Beide Bücher auf einen Blick – und auch zum Bestellen – im Shop der Autorenwelt hier. Aber natürlich auch überall sonst, wo es Bücher gibt.
7 Gedanken zu „#Ran ans Alter! Lisa Frohns „Alterskultur“ ist eine Anstiftung…. Leseaufruf!“
nur 2 „Bloggern gefällt das – wie ich sehe, also sind sie sicherlich nicht von solchen Fragen befallen, also noch nicht alt genug“.
diese Ausführungen finde ich hochinteressant, die Gedanken dazu beflügeln mich lassen mich weiterdenken – rein ins Thema das überhaupt nicht alt, sondern sehr jung ist –
alt ist der, der sich keine Gedanken darüber macht…
ich werde nicht nur hineinschauen, wenn ich es bekomme, – werde ich es lesen…
und dann..
ja dann
vielleicht auch etwas dazu und darüber schreiben…
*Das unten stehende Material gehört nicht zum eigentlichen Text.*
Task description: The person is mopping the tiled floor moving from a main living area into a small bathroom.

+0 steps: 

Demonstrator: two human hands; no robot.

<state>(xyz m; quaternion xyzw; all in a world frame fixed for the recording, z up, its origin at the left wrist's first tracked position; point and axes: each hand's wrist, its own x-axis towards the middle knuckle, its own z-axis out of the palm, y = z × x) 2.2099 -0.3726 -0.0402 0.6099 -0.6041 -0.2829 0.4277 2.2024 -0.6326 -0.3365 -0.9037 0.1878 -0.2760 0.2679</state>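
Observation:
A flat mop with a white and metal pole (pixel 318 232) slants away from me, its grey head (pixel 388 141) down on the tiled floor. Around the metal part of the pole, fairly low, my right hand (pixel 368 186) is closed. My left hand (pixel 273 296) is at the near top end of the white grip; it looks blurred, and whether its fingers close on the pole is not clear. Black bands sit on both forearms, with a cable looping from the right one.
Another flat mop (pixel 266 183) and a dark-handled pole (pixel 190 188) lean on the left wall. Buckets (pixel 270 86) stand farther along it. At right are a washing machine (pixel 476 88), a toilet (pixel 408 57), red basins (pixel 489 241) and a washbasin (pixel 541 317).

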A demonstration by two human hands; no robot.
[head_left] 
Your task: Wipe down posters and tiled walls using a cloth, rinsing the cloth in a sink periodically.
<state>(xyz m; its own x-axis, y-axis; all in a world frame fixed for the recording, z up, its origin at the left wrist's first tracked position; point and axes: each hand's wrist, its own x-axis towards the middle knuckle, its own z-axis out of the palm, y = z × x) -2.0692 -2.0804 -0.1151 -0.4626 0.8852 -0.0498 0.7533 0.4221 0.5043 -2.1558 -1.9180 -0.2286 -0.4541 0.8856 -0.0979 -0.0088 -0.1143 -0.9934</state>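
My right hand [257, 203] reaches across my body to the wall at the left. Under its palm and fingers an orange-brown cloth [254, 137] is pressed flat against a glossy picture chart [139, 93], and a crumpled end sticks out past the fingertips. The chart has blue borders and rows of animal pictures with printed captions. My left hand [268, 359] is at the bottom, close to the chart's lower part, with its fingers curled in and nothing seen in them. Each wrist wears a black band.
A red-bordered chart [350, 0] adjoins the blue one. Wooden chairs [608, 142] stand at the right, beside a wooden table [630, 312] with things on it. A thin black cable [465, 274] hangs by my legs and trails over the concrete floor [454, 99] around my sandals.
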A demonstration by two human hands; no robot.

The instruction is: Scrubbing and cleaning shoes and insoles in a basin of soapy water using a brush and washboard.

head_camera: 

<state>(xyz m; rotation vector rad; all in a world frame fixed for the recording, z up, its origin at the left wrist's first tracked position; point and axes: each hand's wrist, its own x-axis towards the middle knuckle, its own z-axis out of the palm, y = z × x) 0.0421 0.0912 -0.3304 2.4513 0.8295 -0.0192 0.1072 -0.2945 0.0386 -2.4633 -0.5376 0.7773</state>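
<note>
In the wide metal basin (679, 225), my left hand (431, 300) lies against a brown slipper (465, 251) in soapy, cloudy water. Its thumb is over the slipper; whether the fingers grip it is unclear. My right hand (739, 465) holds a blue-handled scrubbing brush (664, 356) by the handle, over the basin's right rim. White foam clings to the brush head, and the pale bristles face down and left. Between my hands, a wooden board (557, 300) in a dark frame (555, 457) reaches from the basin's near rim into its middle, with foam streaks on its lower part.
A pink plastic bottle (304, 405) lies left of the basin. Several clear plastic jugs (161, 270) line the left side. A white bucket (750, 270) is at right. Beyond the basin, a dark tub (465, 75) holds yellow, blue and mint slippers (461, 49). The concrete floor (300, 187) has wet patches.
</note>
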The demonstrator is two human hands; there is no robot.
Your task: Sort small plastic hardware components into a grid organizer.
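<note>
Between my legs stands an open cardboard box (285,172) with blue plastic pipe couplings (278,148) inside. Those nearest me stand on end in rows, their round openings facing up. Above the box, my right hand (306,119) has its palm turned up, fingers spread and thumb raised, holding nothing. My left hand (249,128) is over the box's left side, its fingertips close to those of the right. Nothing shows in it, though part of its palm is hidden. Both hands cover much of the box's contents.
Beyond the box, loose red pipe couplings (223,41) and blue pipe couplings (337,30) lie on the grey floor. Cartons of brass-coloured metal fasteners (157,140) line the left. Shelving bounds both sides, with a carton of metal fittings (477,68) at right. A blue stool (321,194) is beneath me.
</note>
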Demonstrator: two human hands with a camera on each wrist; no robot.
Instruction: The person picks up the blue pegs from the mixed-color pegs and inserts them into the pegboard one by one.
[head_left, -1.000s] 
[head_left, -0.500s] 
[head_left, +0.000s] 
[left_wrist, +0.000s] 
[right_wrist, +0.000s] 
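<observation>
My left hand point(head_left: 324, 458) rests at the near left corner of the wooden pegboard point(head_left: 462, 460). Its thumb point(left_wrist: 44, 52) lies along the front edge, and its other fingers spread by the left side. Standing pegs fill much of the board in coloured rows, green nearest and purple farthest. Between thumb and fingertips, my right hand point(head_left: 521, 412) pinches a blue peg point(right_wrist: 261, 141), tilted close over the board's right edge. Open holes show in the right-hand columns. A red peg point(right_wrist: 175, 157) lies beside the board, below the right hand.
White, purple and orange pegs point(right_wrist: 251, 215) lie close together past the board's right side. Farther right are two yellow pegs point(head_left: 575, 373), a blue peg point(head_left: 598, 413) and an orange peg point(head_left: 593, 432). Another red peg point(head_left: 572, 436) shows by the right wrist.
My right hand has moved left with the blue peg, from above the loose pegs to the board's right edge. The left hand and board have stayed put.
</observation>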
vielen Dank für die Anregung..
angelface
Ach ja, das mit den Sternchen und dem „Gefallen“… Hier handelt es sich ja nur um wordpress-Blogger/innen. Es gab durchaus noch weitere Interessierte… Ich bleibe optimistisch! Aber auch hier gilt das, was ich grade zum Motto meiner Aktivitäten machen möchte: Wir bewegen uns „zwischen allen Stühlen…“ Da ich mich dort ziemlich wohl fühle (und es zeitlebens eigentlich gar nicht anders kenne…), bleibe ich gerne dabei. Und lass mich auch nicht irritieren, wenn es so aussieht, als ob wir uns auf einer „einsamen Insel“ treffen würden – ich liebe Inseln!
Danke jedenfalls für die Rückmeldung – und ich bin sehr gespannt auf weitere Kommentare!